Task objective:
All entries must be transcribed exactly, down to the last character.

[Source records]

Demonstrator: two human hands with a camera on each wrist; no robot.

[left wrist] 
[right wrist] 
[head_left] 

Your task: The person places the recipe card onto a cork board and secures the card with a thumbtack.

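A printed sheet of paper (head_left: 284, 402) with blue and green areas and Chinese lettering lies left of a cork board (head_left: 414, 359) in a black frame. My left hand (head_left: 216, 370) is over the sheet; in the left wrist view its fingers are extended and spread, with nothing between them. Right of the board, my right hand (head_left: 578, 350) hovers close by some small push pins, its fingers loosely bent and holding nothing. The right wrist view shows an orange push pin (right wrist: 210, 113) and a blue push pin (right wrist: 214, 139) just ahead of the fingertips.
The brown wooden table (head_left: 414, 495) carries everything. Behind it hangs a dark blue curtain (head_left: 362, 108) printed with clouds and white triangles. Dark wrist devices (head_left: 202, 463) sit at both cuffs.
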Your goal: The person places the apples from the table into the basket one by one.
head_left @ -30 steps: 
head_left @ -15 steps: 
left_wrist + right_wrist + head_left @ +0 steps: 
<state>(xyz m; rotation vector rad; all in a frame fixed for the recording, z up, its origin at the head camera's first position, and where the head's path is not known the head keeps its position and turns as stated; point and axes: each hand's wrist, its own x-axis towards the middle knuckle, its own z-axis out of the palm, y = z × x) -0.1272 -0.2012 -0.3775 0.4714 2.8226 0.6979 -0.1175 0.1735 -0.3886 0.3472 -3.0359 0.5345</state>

Solution:
Demonstrator: two human hands with a camera on each wrist; no robot.

[left wrist] 
[right wrist] 
[head_left] 

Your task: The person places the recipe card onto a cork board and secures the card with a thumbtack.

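A printed sheet of paper (head_left: 284, 402) with blue and green areas and Chinese lettering lies left of a cork board (head_left: 414, 359) in a black frame. My left hand (head_left: 216, 370) is over the sheet; in the left wrist view its fingers are extended and spread, with nothing between them. Right of the board, my right hand (head_left: 578, 350) hovers close by some small push pins, its fingers loosely bent and holding nothing. The right wrist view shows an orange push pin (right wrist: 210, 113) and a blue push pin (right wrist: 214, 139) just ahead of the fingertips.
The brown wooden table (head_left: 414, 495) carries everything. Behind it hangs a dark blue curtain (head_left: 362, 108) printed with clouds and white triangles. Dark wrist devices (head_left: 202, 463) sit at both cuffs.
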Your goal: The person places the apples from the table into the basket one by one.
head_left @ -30 steps: 
head_left @ -15 steps: 
left_wrist + right_wrist + head_left @ +0 steps: 
<state>(xyz m; rotation vector rad; all in a frame fixed for the recording, z up, its origin at the head camera's first position, and where the head's path is not known the head keeps its position and turns as stated; point and axes: each hand's wrist, its own x-axis towards the middle knuckle, its own z-axis out of the palm, y = z × x) -0.1272 -0.2012 -0.3775 0.4714 2.8226 0.6979 -0.1175 0.1735 -0.3886 0.3472 -3.0359 0.5345</state>

That's the answer, with nothing more to add.